The problem -> Give back exactly the lines from the beginning of the listing below to the line holding "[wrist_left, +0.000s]", both ends included; the pictures stay out.

Data ->
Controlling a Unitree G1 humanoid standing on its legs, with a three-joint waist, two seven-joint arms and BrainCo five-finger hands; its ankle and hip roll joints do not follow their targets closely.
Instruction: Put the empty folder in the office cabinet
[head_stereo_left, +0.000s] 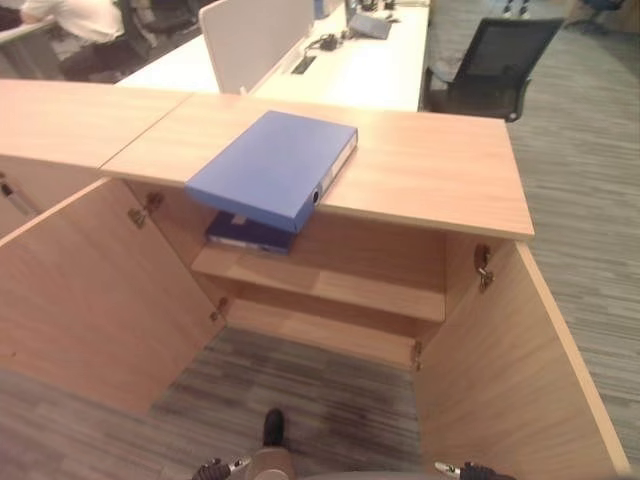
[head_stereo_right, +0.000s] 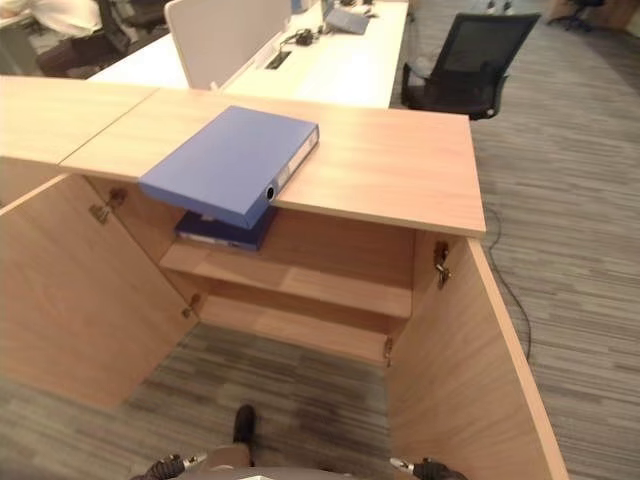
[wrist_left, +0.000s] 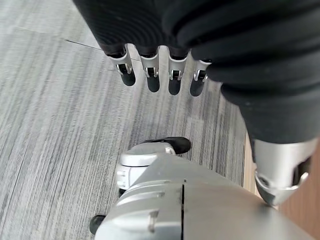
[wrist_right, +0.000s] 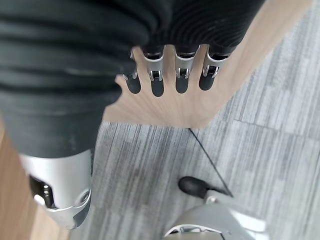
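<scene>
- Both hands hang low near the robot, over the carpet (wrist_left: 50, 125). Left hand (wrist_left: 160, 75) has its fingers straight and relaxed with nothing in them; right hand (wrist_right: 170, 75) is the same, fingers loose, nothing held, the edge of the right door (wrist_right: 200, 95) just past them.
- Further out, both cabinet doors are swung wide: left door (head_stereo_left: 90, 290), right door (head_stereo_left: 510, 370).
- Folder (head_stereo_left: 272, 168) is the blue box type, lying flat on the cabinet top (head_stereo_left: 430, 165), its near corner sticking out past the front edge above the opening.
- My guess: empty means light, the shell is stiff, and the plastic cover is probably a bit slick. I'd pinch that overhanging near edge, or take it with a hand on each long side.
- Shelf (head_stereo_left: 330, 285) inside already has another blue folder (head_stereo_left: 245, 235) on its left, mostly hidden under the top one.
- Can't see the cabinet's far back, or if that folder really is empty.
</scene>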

Exercise answer ->
Controlling a Unitree G1 humanoid standing on its legs, with a three-joint waist, two seven-joint arms and BrainCo five-finger hands; its ankle and hip roll joints do not follow their targets closely.
Instruction: Put the empty folder in the office cabinet
[head_stereo_left, +0.000s] 
[head_stereo_right, +0.000s] 
[wrist_left, +0.000s] 

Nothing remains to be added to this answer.